914 F. Supp. 2d 1067
N.D. Cal.2012Background
- Trompeter filed a putative California class action alleging Ally secretly recorded calls without consent in violation of California Penal Code § 632 and the UCL.
- Arbitration clause exists in Trompeter’s car purchase contract and was assigned to Ally; Ally moves to compel arbitration and for a stay.
- Court held a hearing and denied both the motion to compel arbitration and the motion to stay pending the California Supreme Court’s Sanchez v.
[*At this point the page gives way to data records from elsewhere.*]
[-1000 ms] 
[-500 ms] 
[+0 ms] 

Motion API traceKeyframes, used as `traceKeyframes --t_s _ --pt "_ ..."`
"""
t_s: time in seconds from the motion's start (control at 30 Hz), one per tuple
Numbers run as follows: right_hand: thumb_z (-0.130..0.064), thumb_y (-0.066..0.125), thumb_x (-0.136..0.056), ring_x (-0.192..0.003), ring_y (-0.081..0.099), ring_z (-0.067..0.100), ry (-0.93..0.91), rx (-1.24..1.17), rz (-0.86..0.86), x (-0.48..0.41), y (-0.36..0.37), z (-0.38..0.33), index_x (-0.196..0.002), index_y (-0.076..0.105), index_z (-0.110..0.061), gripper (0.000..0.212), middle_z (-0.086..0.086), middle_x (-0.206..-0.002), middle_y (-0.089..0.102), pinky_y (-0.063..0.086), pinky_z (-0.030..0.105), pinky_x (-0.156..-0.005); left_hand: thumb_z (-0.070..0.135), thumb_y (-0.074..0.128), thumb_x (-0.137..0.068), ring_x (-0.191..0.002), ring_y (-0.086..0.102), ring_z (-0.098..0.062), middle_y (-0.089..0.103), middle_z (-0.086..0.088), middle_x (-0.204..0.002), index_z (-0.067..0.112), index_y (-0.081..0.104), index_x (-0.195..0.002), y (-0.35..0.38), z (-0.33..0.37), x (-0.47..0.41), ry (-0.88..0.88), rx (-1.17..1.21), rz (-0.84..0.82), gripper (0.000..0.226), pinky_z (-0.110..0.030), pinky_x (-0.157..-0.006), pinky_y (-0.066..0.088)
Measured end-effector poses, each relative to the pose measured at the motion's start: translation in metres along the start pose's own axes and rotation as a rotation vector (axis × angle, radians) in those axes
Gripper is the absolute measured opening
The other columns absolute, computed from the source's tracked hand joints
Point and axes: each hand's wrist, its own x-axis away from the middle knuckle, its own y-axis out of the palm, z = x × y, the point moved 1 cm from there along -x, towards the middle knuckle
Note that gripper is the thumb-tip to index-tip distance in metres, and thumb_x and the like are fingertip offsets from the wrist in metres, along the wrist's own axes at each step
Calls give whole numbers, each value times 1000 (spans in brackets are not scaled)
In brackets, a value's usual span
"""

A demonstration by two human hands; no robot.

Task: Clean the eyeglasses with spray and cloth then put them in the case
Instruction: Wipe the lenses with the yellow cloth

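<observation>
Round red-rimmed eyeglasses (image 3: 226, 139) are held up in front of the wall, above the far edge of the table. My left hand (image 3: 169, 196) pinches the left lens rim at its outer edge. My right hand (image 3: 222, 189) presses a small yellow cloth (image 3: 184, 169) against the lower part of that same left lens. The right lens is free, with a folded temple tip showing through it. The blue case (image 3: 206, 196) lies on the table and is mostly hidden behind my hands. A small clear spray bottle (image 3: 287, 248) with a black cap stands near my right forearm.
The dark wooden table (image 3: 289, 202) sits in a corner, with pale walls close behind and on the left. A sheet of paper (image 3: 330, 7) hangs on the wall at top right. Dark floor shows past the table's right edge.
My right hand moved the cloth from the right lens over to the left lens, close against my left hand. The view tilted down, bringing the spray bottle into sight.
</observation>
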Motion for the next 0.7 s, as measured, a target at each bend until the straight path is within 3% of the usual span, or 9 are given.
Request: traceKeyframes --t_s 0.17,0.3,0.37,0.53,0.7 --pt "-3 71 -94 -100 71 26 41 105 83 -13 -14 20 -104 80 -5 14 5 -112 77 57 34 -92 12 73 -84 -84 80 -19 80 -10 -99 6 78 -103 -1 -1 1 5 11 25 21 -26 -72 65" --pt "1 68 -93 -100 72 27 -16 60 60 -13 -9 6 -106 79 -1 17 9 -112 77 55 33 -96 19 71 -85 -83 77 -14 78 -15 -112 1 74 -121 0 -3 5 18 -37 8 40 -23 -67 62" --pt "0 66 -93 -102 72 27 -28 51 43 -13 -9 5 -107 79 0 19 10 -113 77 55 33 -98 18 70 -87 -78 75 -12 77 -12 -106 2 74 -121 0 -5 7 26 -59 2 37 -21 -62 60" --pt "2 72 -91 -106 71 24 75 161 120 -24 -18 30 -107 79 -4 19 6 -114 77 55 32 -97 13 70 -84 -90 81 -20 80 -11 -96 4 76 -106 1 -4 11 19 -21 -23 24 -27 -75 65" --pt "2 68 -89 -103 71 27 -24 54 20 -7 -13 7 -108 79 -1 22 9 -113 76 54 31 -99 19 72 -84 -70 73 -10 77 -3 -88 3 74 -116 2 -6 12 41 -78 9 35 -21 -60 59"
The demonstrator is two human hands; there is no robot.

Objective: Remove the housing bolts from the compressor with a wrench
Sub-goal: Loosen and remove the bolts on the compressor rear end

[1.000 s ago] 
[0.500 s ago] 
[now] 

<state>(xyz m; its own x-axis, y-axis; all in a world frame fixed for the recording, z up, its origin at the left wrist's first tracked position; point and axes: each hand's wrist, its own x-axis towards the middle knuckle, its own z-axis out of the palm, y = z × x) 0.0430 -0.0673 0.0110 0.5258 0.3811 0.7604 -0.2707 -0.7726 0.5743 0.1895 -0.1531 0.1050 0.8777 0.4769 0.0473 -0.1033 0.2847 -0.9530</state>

Valencia Holding Co. decision.
- Arbitration clause requires bilateral arbitration, prohibits class action, and identifies AAA/NAF as possible forums; Ally would advance some arbitration costs up to a cap.
- Trompeter argues the clause is procedurally and substantively unconscionable under California law; court analyzes both facets and finds the clause unconscionable.
- Court declines severance of unconscionable provisions, concluding the agreement is tainted and unenforceable; leaves no room for arbitration of the claims.
Issues
| Issue | Plaintiff's Argument | Defendant's Argument | Held |
|---|---|---|---|
| Whether the arbitration clause is unconscionable and unenforceable | Trompeter asserts procedural and substantive unconscionability under CA law. | Ally contends the clause is valid and enforceable under FAA preemption limits. | Clause is unconscionable and unenforceable. |
| Severability of unconscionable provisions | Severance could preserve arbitration, removing only offending provisions. | Unconscionable provisions are severable if independent. | Severance not warranted; tainted contract. |
| Effect of Concepcion and Kilgore on enforceability | Concepcion and Kilgore do not require enforcement of an unconscionable CA arbitration clause. | Concepcion/Kilgore require enforcement consistent with FAA. | Concepcion and Kilgore do not preclude finding unconscionability here. |
| Whether a stay should be granted pending higher-court review | Litigation should proceed; stay unnecessary and harmful to Trompeter. | Stay pending Sanchez to avoid waste and protect arbitration rights. | Stay denied. |
Key Cases Cited
- Armendariz v. Foundation Health Psychcare Services, Inc., 24 Cal.4th 83 (Cal. 2000) (establishes procedural and substantive unconscionability framework)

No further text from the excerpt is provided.